--- PROVIDED DATA ---

========

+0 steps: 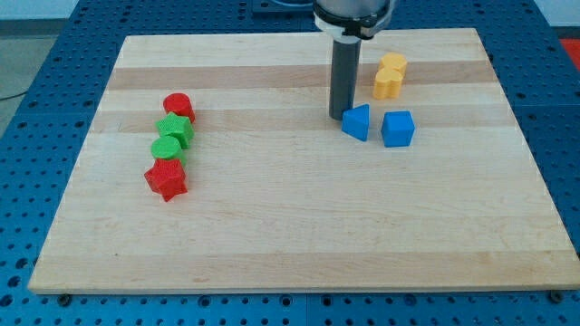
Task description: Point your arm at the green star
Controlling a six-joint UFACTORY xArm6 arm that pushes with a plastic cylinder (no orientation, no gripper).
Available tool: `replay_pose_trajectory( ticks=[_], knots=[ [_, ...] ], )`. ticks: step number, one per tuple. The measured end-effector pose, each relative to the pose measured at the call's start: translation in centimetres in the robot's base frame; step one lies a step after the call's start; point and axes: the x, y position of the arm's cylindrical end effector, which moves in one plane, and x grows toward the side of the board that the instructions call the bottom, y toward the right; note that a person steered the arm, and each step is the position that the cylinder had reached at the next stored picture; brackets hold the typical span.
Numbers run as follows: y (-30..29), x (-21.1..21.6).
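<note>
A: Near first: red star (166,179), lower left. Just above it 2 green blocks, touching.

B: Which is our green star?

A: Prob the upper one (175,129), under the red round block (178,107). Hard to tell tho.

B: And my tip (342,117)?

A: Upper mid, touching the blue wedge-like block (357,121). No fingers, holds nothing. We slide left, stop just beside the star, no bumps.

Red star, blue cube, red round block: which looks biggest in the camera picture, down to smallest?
1. Red star looks biggest.
2. Blue cube.
3. Red round block looks smallest.
The star sits nearer the view's bottom, which may make it look bigger.
</note>
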Motion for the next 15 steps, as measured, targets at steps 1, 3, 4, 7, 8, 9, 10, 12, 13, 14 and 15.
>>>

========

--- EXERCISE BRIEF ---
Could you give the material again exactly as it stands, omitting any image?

--- RESULT OF THIS TASK ---
+0 steps: 
Task description: Point your arm at the green star
Controlling a six-joint UFACTORY xArm6 arm that pushes with a plastic cylinder (no orientation, no gripper).
Available tool: `replay_pose_trajectory( ticks=[_], knots=[ [_, ...] ], )`. ticks: step number, one per tuple. The measured end-effector pose, each relative to the pose measured at the call's start: translation in centimetres in the robot's base frame; step one lies a step after the call's start; point and axes: the x, y position of the arm's cylindrical end effector, which moves in one plane, and x grows toward the side of the board that the instructions call the bottom, y toward the right; note that a person steered the arm, and each step is the position that the cylinder had reached at the next stored picture; brackets hold the typical span.
Numbers run as follows: y (-30..29), x (-21.1..21.6).
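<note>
A: Near first: red star (166,179), lower left. Just above it 2 green blocks, touching.

B: Which is our green star?

A: Prob the upper one (175,129), under the red round block (178,107). Hard to tell tho.

B: And my tip (342,117)?

A: Upper mid, touching the blue wedge-like block (357,121). No fingers, holds nothing. We slide left, stop just beside the star, no bumps.

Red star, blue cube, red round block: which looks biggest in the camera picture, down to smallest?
1. Red star looks biggest.
2. Blue cube.
3. Red round block looks smallest.
The star sits nearer the view's bottom, which may make it look bigger.
</note>
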Motion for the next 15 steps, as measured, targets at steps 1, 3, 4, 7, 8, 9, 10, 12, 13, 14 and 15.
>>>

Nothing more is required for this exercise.